* **Brief**
Set down each line of the data below exactly as it stands, dropping the pictures.

----

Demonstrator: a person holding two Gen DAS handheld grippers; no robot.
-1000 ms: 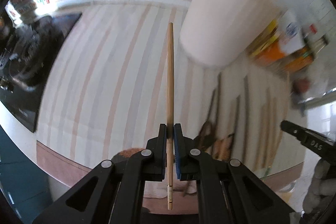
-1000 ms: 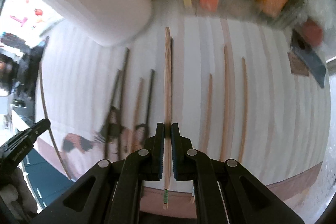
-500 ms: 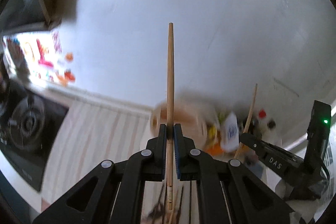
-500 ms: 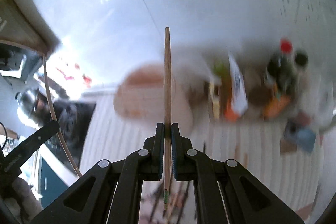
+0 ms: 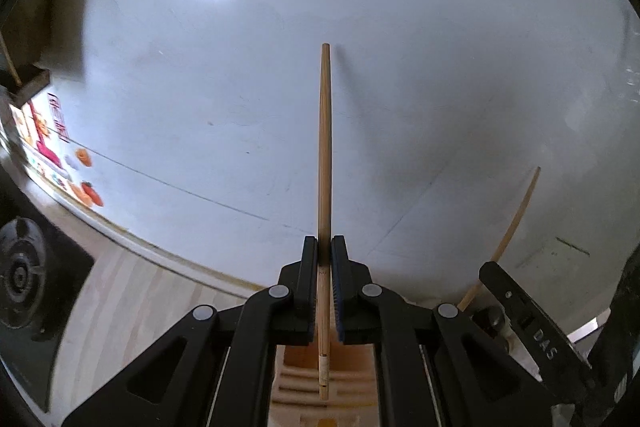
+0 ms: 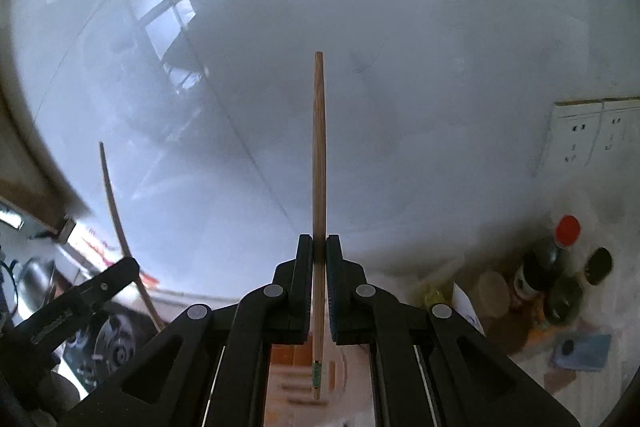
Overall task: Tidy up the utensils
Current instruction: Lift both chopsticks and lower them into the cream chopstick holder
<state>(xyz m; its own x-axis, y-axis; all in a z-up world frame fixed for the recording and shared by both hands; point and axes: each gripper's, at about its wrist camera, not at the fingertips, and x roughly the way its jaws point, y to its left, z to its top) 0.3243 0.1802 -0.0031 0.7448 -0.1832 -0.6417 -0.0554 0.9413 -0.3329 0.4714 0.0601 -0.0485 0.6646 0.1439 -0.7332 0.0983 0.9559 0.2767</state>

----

* **Worked solution**
Demonstrator: a person holding two Gen DAS handheld grippers; no robot.
-1000 ms: 
-1000 ms: 
-500 ms: 
-500 ms: 
+0 ms: 
+0 ms: 
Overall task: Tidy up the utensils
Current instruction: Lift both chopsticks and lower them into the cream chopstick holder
<state>(xyz m; its own x-axis, y-axis; all in a z-up world frame fixed for the recording and shared by both hands; point and axes: each gripper's, at about its wrist camera, not at the fingertips, and x roughly the way its jaws point, y to its left, z to its top) 0.3243 0.1802 -0.0031 0.7448 -0.1832 -0.6417 -0.0554 0.9413 -0.3329 0.4714 0.0601 -0.0485 0.6646 0.1439 -0.7332 0.0983 0.9559 0.2767</state>

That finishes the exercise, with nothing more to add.